Tyler + Adam Talk 3D Printing Technology and Its Benefits + Value in Manufacturing

Guest: Tyler Oestreich, WiLL Co-Founder + Director of Technology
April 20, 2022
26:44

Tyler Oestreich, WiLL Co-Founder + Director of Technology, sat down with Adam to talk about WiLL's 3D printing farm and the value it brings to our manufacturing process. Adam and Tyler also discuss the best use cases for the 3D printers and integrating technology into small to mid-sized operations.

QuickWire & Old-World Automotive

Adam: So what's QuickWire been using
their 3D printer for? They have one or they have two?

Tyler: They have two. They've been
making electrical connectors that have been essentially discontinued. So
they're in the old-world automotive space, and there's still a subset of people
that are restoring old cars and they like to keep things original. They've got
connectors like headlight connectors and things like that that they're printing
now, because they've lost access to supply.

Adam: And obviously they buy a lot of
connectors from a variety of vendors, but those specific connectors must not be
high enough volume through their standard catalogs.

Tyler: But the cars still need to be
made — harnesses for the cars. It falls under like the low- to medium-volume
number, which isn't enough to keep the injection molding going. So they'll need
them.

Adam: They're making the plastic
components only, or they combine it?

Tyler: Okay — so where do they source
the other, like the copper and the terminals? The terminal is a more universal
terminal. It's used across many different connectors, so the terminals aren't
the issue. Just by using the machine, it gives them the flexibility to
literally use any terminal as long as it meets the spade specs.

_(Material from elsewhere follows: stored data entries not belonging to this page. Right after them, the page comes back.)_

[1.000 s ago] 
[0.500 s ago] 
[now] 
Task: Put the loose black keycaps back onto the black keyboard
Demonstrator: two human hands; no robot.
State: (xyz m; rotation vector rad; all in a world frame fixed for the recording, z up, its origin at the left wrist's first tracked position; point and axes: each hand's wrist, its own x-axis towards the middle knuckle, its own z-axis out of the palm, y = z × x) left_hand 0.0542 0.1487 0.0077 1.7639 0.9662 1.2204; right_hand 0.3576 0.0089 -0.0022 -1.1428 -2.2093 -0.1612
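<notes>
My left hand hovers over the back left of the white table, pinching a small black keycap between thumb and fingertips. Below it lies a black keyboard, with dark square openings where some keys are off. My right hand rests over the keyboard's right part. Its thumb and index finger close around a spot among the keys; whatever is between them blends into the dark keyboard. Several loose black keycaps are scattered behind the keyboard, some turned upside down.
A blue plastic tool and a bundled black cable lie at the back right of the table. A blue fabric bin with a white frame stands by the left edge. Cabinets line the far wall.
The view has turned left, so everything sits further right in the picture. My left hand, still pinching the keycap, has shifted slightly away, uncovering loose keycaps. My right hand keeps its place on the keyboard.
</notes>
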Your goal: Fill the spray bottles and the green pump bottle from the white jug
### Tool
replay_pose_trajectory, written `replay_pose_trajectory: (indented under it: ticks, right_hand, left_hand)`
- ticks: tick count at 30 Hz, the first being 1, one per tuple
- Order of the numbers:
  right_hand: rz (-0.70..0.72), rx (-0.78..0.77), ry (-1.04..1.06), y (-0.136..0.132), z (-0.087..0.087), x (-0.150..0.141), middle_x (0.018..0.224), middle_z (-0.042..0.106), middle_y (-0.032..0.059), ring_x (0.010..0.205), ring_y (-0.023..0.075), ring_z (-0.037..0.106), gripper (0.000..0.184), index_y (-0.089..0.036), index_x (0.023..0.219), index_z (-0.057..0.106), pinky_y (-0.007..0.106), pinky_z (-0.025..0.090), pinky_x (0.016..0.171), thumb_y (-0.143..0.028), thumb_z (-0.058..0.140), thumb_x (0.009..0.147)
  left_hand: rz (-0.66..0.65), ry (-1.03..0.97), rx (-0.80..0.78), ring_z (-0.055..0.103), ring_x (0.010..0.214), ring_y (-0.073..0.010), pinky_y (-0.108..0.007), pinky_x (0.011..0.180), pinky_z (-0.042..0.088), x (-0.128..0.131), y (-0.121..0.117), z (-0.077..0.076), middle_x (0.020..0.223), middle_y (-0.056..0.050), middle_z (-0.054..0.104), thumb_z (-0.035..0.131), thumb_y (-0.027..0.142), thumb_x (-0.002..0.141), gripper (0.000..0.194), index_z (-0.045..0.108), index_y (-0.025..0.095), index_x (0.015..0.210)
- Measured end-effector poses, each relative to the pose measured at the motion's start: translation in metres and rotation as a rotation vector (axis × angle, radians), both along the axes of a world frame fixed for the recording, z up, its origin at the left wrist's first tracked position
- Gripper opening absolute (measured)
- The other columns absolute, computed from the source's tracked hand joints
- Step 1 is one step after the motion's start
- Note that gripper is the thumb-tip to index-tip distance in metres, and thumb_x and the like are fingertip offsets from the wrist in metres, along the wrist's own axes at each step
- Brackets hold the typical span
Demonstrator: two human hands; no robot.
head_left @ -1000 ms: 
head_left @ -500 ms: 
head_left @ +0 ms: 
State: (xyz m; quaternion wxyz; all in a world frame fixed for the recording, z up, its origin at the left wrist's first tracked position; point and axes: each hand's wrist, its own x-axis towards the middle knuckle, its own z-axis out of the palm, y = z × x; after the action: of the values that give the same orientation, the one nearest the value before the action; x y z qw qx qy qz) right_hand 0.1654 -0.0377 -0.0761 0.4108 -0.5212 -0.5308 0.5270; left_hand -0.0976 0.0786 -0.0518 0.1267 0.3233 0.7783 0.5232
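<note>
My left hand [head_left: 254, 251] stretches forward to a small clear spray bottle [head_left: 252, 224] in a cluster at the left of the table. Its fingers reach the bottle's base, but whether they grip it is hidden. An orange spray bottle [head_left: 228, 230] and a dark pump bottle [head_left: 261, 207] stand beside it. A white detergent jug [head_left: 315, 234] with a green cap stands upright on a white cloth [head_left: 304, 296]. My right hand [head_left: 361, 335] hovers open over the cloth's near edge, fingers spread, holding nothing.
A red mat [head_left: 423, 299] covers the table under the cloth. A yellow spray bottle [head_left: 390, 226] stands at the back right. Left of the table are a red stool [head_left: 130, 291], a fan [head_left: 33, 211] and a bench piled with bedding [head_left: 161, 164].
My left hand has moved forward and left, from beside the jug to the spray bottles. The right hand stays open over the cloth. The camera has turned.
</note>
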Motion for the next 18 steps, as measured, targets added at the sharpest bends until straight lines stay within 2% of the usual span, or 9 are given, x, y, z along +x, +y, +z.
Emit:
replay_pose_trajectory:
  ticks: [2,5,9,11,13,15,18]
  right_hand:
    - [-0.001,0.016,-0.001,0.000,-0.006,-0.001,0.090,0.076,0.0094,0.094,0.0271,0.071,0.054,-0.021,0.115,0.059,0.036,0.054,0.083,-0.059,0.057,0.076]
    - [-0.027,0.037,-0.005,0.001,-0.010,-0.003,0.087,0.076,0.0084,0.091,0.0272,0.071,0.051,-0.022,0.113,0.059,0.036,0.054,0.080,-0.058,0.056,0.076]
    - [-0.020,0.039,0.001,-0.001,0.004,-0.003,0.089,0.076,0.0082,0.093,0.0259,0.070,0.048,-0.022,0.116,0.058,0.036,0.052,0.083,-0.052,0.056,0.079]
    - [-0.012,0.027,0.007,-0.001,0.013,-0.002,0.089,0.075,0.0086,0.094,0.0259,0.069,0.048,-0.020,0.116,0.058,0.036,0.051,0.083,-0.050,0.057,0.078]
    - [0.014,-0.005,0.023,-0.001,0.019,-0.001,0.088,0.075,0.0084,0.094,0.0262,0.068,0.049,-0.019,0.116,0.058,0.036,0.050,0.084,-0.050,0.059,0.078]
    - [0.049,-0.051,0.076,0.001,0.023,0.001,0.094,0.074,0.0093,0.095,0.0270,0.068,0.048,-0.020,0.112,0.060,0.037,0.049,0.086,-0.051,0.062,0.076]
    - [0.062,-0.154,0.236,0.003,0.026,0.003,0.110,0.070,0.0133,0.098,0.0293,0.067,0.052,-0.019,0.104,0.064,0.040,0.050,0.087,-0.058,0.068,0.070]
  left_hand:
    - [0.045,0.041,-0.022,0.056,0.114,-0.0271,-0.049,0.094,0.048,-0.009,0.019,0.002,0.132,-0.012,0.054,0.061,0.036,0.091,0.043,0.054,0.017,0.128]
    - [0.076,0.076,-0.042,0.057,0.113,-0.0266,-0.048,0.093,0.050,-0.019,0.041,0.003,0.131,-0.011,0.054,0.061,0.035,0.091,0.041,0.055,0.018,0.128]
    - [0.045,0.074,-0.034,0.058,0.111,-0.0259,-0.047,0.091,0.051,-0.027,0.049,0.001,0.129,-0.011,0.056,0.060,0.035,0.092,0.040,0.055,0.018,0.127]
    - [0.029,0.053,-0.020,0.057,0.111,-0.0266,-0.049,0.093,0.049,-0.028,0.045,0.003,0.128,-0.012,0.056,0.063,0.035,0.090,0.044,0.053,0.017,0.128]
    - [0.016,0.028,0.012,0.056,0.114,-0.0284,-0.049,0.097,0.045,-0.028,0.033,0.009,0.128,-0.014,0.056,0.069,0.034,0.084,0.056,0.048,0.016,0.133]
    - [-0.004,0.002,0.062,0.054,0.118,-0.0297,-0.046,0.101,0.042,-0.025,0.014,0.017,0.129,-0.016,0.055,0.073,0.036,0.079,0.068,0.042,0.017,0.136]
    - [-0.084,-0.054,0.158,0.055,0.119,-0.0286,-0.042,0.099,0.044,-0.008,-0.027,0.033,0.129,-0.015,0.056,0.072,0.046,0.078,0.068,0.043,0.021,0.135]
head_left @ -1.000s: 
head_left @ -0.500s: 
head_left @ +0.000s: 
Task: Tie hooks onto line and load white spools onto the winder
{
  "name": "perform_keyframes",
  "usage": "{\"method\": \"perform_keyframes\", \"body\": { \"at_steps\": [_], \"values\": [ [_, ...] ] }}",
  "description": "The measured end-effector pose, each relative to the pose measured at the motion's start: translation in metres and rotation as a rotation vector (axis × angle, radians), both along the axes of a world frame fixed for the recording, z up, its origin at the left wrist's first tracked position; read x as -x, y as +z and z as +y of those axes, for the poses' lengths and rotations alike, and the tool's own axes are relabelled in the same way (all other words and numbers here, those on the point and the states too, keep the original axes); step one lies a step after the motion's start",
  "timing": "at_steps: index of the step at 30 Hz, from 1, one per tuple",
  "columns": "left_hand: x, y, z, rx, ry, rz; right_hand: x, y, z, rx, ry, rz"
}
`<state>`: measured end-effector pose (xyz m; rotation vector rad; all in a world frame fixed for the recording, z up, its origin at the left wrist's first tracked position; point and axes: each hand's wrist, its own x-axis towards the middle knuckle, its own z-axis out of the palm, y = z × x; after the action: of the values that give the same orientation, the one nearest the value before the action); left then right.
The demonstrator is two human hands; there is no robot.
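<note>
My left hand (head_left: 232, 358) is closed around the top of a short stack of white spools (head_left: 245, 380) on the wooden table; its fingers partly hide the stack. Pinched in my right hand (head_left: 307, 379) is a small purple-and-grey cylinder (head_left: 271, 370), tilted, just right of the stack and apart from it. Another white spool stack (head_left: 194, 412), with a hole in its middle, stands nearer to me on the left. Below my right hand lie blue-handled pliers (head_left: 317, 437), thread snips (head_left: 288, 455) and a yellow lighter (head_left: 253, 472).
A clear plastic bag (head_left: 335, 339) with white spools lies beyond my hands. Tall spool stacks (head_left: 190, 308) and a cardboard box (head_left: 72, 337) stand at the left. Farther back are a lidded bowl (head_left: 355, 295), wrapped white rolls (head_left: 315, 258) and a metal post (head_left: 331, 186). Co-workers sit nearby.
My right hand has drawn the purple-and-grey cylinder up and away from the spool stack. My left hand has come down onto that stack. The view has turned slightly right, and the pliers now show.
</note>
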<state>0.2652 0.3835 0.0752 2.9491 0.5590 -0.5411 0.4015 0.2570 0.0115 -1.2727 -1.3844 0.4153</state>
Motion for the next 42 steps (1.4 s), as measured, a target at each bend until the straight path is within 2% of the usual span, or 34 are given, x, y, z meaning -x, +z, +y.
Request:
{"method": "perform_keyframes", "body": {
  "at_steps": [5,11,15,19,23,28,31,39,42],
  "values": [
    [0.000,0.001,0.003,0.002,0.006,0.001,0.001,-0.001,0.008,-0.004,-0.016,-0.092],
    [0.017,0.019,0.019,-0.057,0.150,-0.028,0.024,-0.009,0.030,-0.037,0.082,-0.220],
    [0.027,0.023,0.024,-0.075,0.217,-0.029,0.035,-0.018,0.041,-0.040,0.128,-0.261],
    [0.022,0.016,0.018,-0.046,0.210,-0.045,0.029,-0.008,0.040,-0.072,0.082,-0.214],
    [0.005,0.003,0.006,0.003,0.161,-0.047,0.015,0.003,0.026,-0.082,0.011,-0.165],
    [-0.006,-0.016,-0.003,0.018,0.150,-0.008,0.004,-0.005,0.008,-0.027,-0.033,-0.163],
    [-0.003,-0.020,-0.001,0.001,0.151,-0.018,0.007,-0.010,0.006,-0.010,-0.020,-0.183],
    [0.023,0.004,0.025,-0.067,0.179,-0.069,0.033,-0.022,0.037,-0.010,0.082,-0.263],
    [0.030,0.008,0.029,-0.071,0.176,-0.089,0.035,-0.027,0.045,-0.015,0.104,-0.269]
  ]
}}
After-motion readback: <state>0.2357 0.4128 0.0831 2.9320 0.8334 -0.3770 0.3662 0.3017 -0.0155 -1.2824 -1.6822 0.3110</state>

Plastic 3D Printing — Beyond Toys

Adam: I think it's interesting,
because when a lot of people think about plastic 3D printers, they think about
the use cases being knickknacks and trinkets and toys.

Tyler: Toys and charms on necklaces.

Adam: When I first started paying
attention to 3D printing, there was — was it a maker space? There was some
website where you could download the CAD models, and most of the CAD models
that were being designed were kids' toys.

Tyler: Thingiverse. Probably the most
popular one.

Adam: And then you and I were at a
small 3D printing conference a couple years back in Texas. A lot of geeks there
— straight-up geeks, coders, and software engineers, people that were trying to
find applications to use their programming skills and their computing
background. But it seemed like they were more disconnected from traditional
CNC-type manufacturing. This technology — additive manufacturing, building up
layers — when it comes to computerized digital manufacturing, there's a lot of
other processes that we've been used to in a lot of machine shops in this area.
People that aren't necessarily considered tech people have been programming and
using digital manufacturing for a long time.

Tyler: No doubt. The CNC — it's
essentially the same technology. Same code. It's X, Y, Z, along with other
commands to define things like temperatures and flow rates and layer heights.
But it's the same principles as CNC machines taking billet or blocks and machining
it down to certain dimensions. In that case, getting rid of material. In this
case, adding material. So there's no waste. There's interesting benefits to
both. There's things you can do in that world that can't be done here, and
obviously things that can be done here that can't be done in that world. Mostly
a lot of it is material availability. There's a lot of time, effort, energy,
and resources being put into material development in the 3D print world. It's
come a long way in the last few years since I started getting into it, but it's
still not close to the CNC world of aluminum.

Material Categories

Adam: So how do you classify the
different materials? The printers that we have here at Wisconsin Lighting Lab
use a plastic that comes on a roll, it gets heated up, and the layers get
applied. What are the different material categories?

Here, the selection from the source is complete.